Pasal selanjutnya yang digarisbawahi oleh Teguh adalah pasal 36 ayat 1 san 3 yang berisi:

(1). PSE Lingkup Privat memberikan akses terhadap Data Lalu Lintas (traffic data) dan Informasi Pengguna Sistem Elektronik (Subscriber Information) yang diminta oleh Aparat Penegak Hukum dalam hal permintaan tersebut disampaikan secara resmi kepada Narahubung PSE Lingkup Privat.

(3). PSE Lingkup Privat memberikan akses terhadap Konten Komunikasi yang diminta oleh Aparat Penegak Hukum dalam hal permintaan tersebut disampaikan secara resmi kepada PSE Lingkup Privat.

Teguh beranggapan, apabila penegak hukum nantinya akan dapat meminta konten komunikasi dan data pribadi ke PSE, apa jaminan bahwa data tersebut tidak disalahgunakan. 

"Apa jaminannya bahwa ini nantinya tidak akan disalahgunakan untuk membatasi atau menghabisi pergerakan mereka yang kontra pemerintah? Ga ada kan?" ungkapnya. 

Menyoal tentang tiga pasal karet tersebut, Samuel memberikan tanggapannya saat melakukan konferensi pers pada Selasa, 19 Juli. 

Untuk pasal 36, Samuel mengatakan bahwa  dalam soal pelanggaran dan penegakan hukum itu kebijakan ada di semua negara ada. Samuel juga memberikan contoh kasus DNA Robot, dimana aparat harus masuk ke sistem PSE untuk diperiksa. 

"DNA robot misalnya, itu kejahatannya dari sistem itu sendiri, jadi aparat itu harus  bisa masuk di sistemnya. Untuk kasus itu, Itu sistem PSE nya yang nakal, dan dilakukan oleh perusahaannya. Kita tidak sembarangan, penegak hukum sudah ada omongan sebelumnya, dan pasti ada harus ada kasusnya terlebih dahulu," jelas Samuel. 

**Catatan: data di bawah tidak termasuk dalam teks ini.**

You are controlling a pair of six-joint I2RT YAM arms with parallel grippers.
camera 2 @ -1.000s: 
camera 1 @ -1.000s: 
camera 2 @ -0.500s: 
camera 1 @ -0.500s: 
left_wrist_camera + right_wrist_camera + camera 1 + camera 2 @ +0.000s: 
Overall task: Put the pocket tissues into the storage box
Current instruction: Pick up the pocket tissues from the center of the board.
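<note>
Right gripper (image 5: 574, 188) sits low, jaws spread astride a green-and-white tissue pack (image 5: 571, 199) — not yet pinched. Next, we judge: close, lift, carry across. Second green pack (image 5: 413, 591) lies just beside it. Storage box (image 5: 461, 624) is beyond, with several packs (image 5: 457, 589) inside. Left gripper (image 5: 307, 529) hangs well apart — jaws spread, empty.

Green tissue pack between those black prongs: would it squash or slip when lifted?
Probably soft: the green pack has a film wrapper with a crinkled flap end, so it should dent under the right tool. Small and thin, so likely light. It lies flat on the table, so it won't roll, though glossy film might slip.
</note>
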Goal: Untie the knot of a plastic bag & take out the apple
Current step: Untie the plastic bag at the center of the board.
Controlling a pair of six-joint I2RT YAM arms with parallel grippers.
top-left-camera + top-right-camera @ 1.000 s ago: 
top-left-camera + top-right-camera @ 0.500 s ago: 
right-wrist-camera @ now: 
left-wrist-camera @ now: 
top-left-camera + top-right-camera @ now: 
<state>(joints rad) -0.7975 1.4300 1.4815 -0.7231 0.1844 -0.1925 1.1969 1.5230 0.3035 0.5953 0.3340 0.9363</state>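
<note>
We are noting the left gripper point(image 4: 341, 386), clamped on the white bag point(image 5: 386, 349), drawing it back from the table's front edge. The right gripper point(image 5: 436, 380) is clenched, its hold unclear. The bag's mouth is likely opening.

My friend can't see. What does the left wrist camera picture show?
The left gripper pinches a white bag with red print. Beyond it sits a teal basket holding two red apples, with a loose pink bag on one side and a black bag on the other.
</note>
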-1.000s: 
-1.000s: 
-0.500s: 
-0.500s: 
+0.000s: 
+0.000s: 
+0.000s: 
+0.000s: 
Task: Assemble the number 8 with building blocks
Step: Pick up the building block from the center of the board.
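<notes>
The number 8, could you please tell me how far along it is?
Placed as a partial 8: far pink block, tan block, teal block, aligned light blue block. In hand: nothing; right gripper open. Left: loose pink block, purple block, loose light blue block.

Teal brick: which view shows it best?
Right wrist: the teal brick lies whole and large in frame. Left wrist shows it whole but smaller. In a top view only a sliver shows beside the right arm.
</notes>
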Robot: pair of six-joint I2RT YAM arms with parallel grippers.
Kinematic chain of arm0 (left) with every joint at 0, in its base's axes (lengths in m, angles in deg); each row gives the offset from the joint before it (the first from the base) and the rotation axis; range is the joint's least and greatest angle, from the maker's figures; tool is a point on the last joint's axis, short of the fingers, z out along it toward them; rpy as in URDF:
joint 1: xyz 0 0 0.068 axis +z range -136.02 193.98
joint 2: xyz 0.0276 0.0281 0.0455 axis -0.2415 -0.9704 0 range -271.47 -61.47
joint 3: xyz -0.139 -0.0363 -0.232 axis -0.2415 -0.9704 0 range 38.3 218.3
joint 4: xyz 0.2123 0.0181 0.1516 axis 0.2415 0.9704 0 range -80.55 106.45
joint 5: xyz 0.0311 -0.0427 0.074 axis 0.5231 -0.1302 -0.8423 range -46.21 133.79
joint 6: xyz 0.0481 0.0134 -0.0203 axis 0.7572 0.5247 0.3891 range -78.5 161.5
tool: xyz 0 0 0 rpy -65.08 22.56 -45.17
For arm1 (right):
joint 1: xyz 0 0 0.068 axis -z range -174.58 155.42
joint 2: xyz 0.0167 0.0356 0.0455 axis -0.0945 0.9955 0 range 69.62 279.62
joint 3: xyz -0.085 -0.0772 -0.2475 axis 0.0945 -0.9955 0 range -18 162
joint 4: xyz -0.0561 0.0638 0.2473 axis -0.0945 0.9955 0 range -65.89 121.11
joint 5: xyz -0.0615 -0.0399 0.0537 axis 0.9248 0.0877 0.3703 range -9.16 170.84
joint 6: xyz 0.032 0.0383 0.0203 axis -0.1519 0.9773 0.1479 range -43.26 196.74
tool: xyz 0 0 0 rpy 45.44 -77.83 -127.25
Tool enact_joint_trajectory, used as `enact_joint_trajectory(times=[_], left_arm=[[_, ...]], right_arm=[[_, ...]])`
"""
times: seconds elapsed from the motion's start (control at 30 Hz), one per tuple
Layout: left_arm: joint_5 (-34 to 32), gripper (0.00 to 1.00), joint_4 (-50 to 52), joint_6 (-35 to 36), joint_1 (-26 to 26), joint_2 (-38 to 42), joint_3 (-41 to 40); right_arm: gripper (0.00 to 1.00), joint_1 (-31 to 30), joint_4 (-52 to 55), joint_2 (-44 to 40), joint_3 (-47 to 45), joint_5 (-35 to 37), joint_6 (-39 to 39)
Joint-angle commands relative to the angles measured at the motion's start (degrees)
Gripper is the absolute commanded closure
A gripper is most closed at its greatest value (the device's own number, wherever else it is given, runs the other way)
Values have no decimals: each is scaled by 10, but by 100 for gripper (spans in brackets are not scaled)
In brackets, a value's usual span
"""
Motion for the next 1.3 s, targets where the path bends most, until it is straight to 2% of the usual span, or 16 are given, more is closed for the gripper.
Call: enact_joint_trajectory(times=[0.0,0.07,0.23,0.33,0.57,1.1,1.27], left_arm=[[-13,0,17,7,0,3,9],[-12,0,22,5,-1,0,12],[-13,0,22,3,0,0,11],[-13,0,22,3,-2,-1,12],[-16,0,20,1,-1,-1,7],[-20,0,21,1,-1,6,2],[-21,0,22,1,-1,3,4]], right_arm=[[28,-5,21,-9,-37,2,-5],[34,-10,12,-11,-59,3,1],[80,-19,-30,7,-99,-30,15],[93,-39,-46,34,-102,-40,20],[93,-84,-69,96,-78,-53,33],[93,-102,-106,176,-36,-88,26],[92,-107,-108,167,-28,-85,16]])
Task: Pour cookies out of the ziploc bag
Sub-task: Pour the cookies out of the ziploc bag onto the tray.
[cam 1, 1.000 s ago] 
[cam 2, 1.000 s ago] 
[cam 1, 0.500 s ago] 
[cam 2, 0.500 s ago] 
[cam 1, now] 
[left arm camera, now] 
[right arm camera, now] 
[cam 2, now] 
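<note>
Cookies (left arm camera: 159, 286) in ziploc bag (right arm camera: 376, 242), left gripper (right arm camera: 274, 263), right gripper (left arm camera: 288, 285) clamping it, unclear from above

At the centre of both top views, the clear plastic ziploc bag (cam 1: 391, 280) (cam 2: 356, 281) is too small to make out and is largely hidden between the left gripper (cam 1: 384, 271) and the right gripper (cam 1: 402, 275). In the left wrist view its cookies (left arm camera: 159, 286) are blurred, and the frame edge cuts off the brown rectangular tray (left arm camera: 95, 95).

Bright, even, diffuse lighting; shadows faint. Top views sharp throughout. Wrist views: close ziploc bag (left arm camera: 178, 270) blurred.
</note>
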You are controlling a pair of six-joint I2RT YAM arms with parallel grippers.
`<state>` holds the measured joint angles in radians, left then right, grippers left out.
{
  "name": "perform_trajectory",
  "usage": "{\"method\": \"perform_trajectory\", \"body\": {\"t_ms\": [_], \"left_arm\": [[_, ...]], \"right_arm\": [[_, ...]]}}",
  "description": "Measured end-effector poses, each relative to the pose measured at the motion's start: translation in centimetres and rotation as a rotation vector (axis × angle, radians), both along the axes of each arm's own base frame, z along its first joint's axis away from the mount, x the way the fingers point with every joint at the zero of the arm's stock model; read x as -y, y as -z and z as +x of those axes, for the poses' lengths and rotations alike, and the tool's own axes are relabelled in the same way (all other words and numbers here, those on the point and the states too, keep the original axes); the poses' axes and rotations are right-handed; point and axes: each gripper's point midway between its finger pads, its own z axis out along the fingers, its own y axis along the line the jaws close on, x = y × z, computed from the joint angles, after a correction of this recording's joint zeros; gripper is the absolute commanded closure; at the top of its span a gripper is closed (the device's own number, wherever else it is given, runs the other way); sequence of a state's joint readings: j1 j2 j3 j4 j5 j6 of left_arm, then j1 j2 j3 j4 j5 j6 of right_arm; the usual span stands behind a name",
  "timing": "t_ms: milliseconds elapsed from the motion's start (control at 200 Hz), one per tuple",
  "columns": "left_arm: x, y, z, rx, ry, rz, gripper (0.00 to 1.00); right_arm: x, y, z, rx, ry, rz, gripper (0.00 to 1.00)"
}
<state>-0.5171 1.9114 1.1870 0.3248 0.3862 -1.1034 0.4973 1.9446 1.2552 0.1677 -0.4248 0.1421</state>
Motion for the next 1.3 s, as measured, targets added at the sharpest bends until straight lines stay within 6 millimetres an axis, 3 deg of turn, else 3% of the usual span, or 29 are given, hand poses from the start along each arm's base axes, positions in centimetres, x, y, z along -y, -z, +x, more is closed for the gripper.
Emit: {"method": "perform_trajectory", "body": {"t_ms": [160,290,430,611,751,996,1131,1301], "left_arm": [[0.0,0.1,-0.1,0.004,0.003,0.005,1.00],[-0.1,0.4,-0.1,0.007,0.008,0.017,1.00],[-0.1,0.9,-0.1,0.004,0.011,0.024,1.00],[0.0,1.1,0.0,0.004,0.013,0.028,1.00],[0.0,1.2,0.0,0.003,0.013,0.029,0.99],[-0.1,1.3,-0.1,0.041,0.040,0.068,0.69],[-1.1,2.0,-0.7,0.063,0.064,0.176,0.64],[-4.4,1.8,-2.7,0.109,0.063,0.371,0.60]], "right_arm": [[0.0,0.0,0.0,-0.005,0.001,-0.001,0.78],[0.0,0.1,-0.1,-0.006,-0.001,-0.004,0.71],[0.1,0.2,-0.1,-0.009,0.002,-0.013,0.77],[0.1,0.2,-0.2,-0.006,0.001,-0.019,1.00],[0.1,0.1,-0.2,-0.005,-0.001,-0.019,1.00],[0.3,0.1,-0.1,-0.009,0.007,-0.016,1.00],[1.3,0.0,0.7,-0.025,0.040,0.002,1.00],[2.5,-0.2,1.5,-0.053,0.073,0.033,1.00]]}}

Kemudian terkait dengan konten yang meresahkan masyarakat dan mengganggu ketertiban umum, Samuel menegaskan Kominfo tidak akan men-takedown konten sembarangan. 

"Contohnya, postingan yang terkait tentang agama itukan langsung ramai dan baru kita tindak, karena sudah mengganggu. Jadi ada kontennya dulu, bukan sebelumnya. Jadi harus benar-benar yang terjadi di masyarakat, kita gak mungkin gak ada masalah tapi di takedown," tegasnya.